* TASK ITEM *
Go through the material line by line and copy each one with the word "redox".

* DATA FOR THIS EXERCISE *
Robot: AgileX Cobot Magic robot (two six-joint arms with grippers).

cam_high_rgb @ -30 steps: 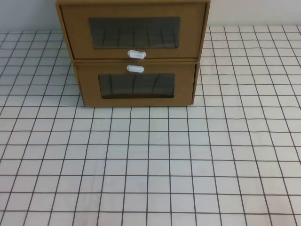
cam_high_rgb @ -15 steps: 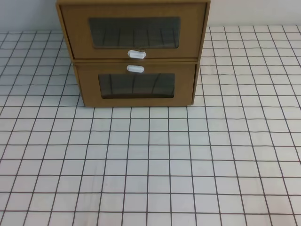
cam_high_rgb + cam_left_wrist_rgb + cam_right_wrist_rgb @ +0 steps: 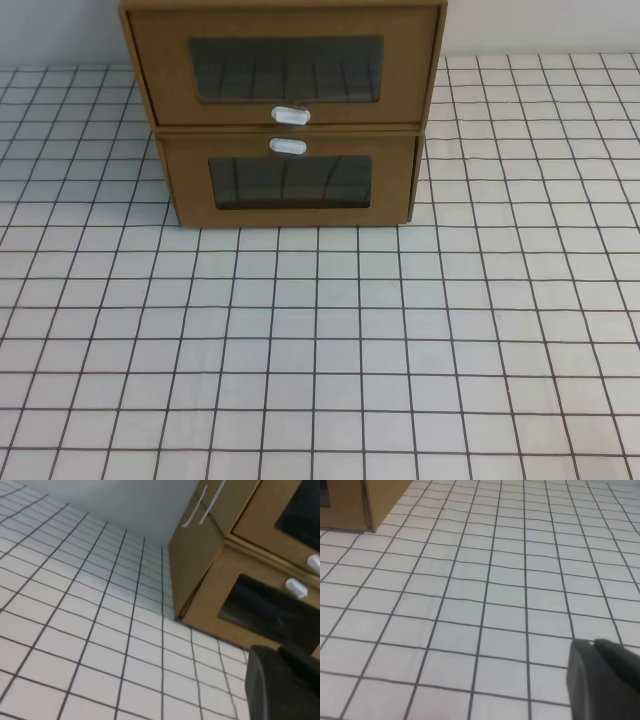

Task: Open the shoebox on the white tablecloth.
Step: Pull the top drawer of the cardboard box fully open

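Note:
Two brown cardboard boxes are stacked at the back of the white tablecloth [image 3: 350, 340]. The lower one, the shoebox [image 3: 290, 185], rests on the cloth, closed, with its white pull tab [image 3: 288, 147] above its window. Neither arm shows in the exterior view. In the left wrist view my left gripper [image 3: 276, 650] hangs low, short of the shoebox [image 3: 250, 605] and its tab [image 3: 296, 586], fingers together and holding nothing. In the right wrist view my right gripper [image 3: 593, 642] hovers shut over the bare cloth, and the box corner [image 3: 350, 505] lies far off at the upper left.
The upper box [image 3: 285, 65] overhangs the lower one at the front and carries its own white tab [image 3: 290, 116]. A pale wall [image 3: 125, 505] rises behind the boxes. The gridded cloth runs on to the left, the right and the near edge.

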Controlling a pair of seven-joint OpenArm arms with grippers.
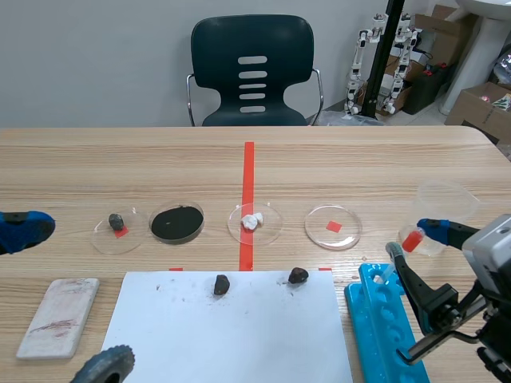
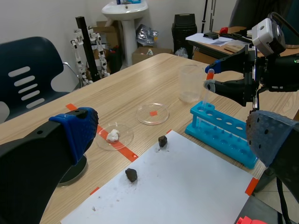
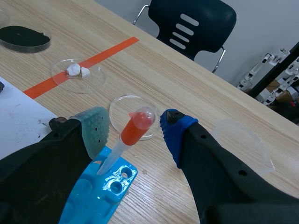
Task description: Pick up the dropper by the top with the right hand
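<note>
The dropper [image 3: 127, 139], a clear tube with a red bulb on top, stands tilted in the blue rack [image 3: 100, 186] at the table's right front. My right gripper [image 3: 134, 128] is open around the bulb, one pad on each side, with small gaps showing. In the scene view the red bulb of the dropper [image 1: 412, 239] sits between the right gripper's [image 1: 411, 242] fingertips, above the rack [image 1: 383, 327]. The left wrist view shows the same from the side: the dropper [image 2: 209, 79] over the rack [image 2: 224, 133]. My left gripper [image 1: 73, 295] hangs open and holds nothing at the left front.
A clear plastic cup [image 1: 443, 203] stands just behind the right gripper. Several petri dishes [image 1: 333, 227] lie in a row across the middle. White paper [image 1: 231, 327] with two dark stones [image 1: 221, 284] lies at the front. A whitish block [image 1: 60, 315] lies at the front left.
</note>
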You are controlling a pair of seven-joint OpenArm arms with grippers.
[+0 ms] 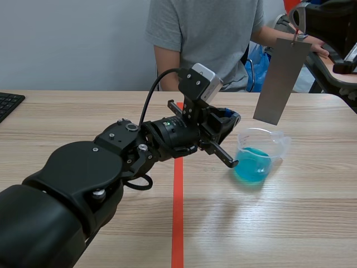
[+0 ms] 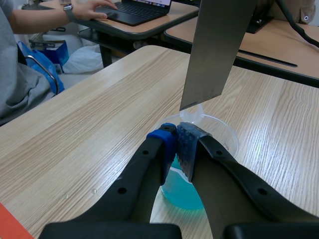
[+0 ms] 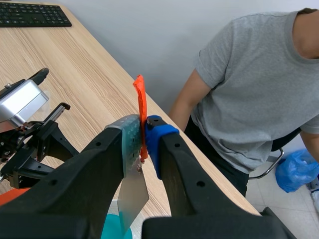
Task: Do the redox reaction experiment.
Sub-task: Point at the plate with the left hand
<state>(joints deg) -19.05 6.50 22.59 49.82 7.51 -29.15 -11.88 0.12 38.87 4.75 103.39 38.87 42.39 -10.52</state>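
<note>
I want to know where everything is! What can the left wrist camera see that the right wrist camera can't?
Only the left wrist view: the rim of the beaker pinched in the left gripper, and a hand on a laptop.
Only the right wrist view: the right gripper pinching the orange tag at the top of the metal plate, plus a keyboard.
Both: the hanging metal plate, the blue liquid and a person in a grey shirt.

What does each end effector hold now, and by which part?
The left end effector grips the beaker by its rim. The right end effector holds the metal plate by its orange tab.
</note>
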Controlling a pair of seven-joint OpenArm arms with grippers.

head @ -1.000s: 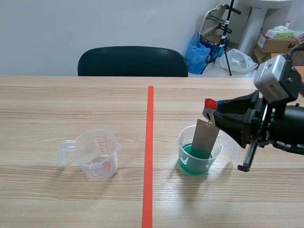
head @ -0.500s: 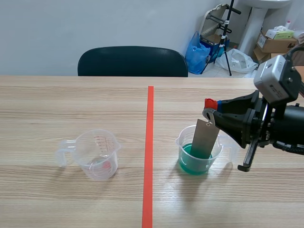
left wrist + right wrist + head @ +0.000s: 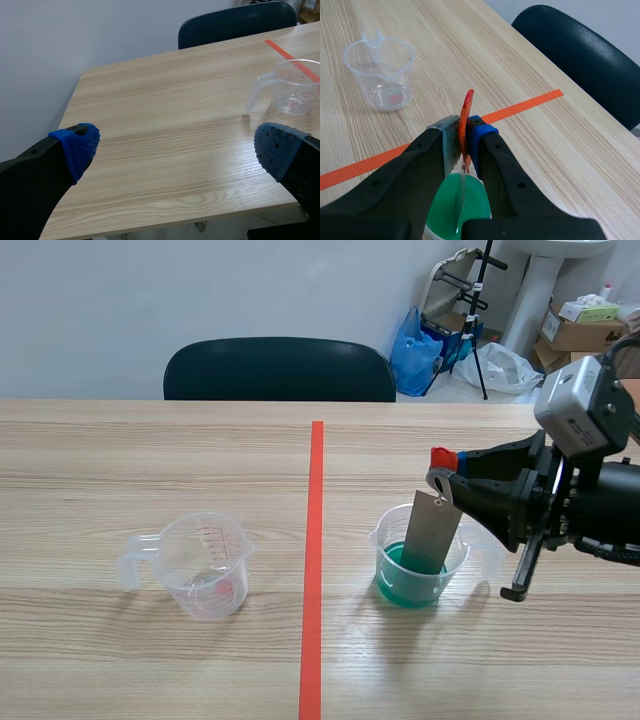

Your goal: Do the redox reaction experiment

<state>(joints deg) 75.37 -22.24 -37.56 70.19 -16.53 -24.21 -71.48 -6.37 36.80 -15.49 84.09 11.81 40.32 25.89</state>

* COMPLETED EXERCISE *
Task: Do the redox reaction experiment.
Your goal: Do the redox reaction experiment

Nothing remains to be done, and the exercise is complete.